DATA SHOWN ▸
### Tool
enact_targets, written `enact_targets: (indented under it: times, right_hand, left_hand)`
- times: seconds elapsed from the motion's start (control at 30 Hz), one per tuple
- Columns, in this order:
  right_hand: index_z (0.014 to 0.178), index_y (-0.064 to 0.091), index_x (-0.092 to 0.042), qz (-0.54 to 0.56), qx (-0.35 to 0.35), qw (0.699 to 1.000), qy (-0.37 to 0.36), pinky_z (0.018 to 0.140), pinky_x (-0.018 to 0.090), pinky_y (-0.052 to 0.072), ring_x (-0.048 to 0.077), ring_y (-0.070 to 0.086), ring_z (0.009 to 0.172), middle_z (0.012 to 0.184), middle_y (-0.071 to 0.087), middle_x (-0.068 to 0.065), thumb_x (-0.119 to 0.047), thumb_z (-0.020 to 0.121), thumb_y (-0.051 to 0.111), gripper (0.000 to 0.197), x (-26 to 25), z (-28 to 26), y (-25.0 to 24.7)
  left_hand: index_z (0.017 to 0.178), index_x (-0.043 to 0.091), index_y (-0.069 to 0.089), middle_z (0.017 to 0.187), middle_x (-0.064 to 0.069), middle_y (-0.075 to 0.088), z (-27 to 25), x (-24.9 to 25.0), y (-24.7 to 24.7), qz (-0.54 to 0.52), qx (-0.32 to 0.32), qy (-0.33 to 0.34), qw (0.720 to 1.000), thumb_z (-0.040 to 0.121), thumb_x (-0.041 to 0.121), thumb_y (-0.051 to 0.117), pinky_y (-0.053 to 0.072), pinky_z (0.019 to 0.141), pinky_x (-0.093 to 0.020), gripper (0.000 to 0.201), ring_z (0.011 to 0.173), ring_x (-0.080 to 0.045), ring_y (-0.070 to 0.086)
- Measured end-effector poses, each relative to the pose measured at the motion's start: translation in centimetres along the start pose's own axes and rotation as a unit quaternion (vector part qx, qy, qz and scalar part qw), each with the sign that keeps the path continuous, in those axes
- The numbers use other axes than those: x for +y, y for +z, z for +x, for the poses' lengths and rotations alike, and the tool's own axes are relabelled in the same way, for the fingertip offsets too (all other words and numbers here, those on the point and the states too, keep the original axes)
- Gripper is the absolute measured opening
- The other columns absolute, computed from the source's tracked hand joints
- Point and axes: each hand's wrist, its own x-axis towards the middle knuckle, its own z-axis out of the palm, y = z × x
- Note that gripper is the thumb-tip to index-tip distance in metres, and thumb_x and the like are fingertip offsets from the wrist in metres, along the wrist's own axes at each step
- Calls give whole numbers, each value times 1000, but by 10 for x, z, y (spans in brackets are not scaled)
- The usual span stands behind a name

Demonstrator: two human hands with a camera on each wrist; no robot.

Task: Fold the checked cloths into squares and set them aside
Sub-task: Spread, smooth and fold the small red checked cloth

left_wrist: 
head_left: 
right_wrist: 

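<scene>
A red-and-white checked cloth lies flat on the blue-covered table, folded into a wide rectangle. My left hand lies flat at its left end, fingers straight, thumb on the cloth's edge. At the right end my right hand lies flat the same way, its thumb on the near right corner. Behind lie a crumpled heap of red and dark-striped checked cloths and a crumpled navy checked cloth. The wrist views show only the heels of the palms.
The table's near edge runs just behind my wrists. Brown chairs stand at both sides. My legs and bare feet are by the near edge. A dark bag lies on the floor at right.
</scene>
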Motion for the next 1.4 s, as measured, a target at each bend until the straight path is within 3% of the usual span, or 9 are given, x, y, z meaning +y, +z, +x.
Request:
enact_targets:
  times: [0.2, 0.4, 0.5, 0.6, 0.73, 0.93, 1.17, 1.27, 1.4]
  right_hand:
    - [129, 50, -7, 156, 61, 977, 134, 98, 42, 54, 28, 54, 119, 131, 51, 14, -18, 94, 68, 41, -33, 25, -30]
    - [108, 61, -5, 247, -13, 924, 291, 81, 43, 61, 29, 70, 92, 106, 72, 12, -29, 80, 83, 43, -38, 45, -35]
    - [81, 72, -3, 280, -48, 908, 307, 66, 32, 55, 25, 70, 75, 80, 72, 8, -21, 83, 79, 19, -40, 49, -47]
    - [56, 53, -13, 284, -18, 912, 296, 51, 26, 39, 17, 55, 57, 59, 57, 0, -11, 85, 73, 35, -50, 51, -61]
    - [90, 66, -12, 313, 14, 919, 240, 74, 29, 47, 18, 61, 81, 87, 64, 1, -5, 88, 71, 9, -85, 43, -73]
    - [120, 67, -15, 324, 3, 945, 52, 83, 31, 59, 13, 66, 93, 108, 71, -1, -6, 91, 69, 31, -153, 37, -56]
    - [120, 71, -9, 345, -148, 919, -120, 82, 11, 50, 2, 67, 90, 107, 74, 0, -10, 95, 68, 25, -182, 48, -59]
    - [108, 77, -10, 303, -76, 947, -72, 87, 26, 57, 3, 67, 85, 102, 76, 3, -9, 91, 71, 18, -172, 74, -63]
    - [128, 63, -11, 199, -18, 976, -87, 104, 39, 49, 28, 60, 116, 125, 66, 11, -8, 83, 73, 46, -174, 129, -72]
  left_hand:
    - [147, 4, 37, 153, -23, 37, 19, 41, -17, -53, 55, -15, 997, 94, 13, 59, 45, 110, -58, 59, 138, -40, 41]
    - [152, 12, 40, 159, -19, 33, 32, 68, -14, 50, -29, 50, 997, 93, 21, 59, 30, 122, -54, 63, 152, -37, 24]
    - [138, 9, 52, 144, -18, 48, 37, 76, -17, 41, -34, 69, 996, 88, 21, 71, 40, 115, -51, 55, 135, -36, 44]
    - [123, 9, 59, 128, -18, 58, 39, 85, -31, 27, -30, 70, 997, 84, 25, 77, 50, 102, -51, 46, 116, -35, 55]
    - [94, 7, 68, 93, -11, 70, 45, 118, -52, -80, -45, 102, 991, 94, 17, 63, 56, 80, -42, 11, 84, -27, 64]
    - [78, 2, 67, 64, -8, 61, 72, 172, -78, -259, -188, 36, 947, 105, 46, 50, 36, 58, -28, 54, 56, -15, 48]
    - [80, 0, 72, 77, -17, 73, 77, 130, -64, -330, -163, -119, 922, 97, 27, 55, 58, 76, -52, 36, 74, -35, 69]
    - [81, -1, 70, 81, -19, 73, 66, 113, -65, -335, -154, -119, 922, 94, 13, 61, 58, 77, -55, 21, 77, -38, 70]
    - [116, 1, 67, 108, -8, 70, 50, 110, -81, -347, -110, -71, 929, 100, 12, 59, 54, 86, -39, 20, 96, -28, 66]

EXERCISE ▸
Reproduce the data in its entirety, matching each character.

EXERCISE RESULT ▸
### Tool
enact_targets, written `enact_targets: (indented under it: times, right_hand, left_hand)`
- times: seconds elapsed from the motion's start (control at 30 Hz), one per tuple
- Columns, in this order:
  right_hand: index_z (0.014 to 0.178), index_y (-0.064 to 0.091), index_x (-0.092 to 0.042), qz (-0.54 to 0.56), qx (-0.35 to 0.35), qw (0.699 to 1.000), qy (-0.37 to 0.36), pinky_z (0.018 to 0.140), pinky_x (-0.018 to 0.090), pinky_y (-0.052 to 0.072), ring_x (-0.048 to 0.077), ring_y (-0.070 to 0.086), ring_z (0.009 to 0.172), middle_z (0.012 to 0.184), middle_y (-0.071 to 0.087), middle_x (-0.068 to 0.065), thumb_x (-0.119 to 0.047), thumb_z (-0.020 to 0.121), thumb_y (-0.051 to 0.111), gripper (0.000 to 0.197), x (-26 to 25), z (-28 to 26), y (-25.0 to 24.7)
  left_hand: index_z (0.017 to 0.178), index_x (-0.043 to 0.091), index_y (-0.069 to 0.089), middle_z (0.017 to 0.187), middle_x (-0.064 to 0.069), middle_y (-0.075 to 0.088), z (-27 to 25), x (-24.9 to 25.0), y (-24.7 to 24.7), qz (-0.54 to 0.52), qx (-0.32 to 0.32), qy (-0.33 to 0.34), qw (0.720 to 1.000), thumb_z (-0.040 to 0.121), thumb_x (-0.041 to 0.121), thumb_y (-0.051 to 0.117), pinky_y (-0.053 to 0.072), pinky_z (0.019 to 0.141), pinky_x (-0.093 to 0.020), gripper (0.000 to 0.201), ring_z (0.011 to 0.173), ring_x (-0.080 to 0.045), ring_y (-0.070 to 0.086)
- Measured end-effector poses, each relative to the pose measured at the motion's start: translation in centimetres along the start pose's own axes and rotation as a unit quaternion (vector part qx, qy, qz and scalar part qw), each with the sign that keeps the path continuous, in those axes
- The numbers use other axes than those: x for +y, y for +z, z for +x, for the poses' lengths and rotations alike, and the tool's own axes are relabelled in the same way, for the fingertip offsets too (all other words and numbers here, those on the point and the states too, keep the original axes)
- Gripper is the absolute measured opening
- The other columns absolute, computed from the source's tracked hand joints
- Point and axes: each hand's wrist, its own x-axis towards the middle knuckle, its own z-axis out of the palm, y = z × x
- Note that gripper is the thumb-tip to index-tip distance in metres, and thumb_x and the like are fingertip offsets from the wrist in metres, along the wrist's own axes at each step
- Calls give whole numbers, each value times 1000, but by 10 for x, z, y (spans in brackets are not scaled)
- The usual span stands behind a name

Demonstrator: two human hands with a camera on each wrist; no robot.

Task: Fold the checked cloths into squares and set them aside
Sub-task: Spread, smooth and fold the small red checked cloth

left_wrist: 
head_left: 
right_wrist: 

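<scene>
A red-and-white checked cloth lies flat on the blue-covered table, folded into a wide rectangle. My left hand lies flat at its left end, fingers straight, thumb on the cloth's edge. At the right end my right hand lies flat the same way, its thumb on the near right corner. Behind lie a crumpled heap of red and dark-striped checked cloths and a crumpled navy checked cloth. The wrist views show only the heels of the palms.
The table's near edge runs just behind my wrists. Brown chairs stand at both sides. My legs and bare feet are by the near edge. A dark bag lies on the floor at right.
</scene>
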Motion for the next 1.4 s, as measured, a target at each bend until the straight path is within 3% of the usual span, or 9 are given, x, y, z meaning +y, +z, +x.
Request:
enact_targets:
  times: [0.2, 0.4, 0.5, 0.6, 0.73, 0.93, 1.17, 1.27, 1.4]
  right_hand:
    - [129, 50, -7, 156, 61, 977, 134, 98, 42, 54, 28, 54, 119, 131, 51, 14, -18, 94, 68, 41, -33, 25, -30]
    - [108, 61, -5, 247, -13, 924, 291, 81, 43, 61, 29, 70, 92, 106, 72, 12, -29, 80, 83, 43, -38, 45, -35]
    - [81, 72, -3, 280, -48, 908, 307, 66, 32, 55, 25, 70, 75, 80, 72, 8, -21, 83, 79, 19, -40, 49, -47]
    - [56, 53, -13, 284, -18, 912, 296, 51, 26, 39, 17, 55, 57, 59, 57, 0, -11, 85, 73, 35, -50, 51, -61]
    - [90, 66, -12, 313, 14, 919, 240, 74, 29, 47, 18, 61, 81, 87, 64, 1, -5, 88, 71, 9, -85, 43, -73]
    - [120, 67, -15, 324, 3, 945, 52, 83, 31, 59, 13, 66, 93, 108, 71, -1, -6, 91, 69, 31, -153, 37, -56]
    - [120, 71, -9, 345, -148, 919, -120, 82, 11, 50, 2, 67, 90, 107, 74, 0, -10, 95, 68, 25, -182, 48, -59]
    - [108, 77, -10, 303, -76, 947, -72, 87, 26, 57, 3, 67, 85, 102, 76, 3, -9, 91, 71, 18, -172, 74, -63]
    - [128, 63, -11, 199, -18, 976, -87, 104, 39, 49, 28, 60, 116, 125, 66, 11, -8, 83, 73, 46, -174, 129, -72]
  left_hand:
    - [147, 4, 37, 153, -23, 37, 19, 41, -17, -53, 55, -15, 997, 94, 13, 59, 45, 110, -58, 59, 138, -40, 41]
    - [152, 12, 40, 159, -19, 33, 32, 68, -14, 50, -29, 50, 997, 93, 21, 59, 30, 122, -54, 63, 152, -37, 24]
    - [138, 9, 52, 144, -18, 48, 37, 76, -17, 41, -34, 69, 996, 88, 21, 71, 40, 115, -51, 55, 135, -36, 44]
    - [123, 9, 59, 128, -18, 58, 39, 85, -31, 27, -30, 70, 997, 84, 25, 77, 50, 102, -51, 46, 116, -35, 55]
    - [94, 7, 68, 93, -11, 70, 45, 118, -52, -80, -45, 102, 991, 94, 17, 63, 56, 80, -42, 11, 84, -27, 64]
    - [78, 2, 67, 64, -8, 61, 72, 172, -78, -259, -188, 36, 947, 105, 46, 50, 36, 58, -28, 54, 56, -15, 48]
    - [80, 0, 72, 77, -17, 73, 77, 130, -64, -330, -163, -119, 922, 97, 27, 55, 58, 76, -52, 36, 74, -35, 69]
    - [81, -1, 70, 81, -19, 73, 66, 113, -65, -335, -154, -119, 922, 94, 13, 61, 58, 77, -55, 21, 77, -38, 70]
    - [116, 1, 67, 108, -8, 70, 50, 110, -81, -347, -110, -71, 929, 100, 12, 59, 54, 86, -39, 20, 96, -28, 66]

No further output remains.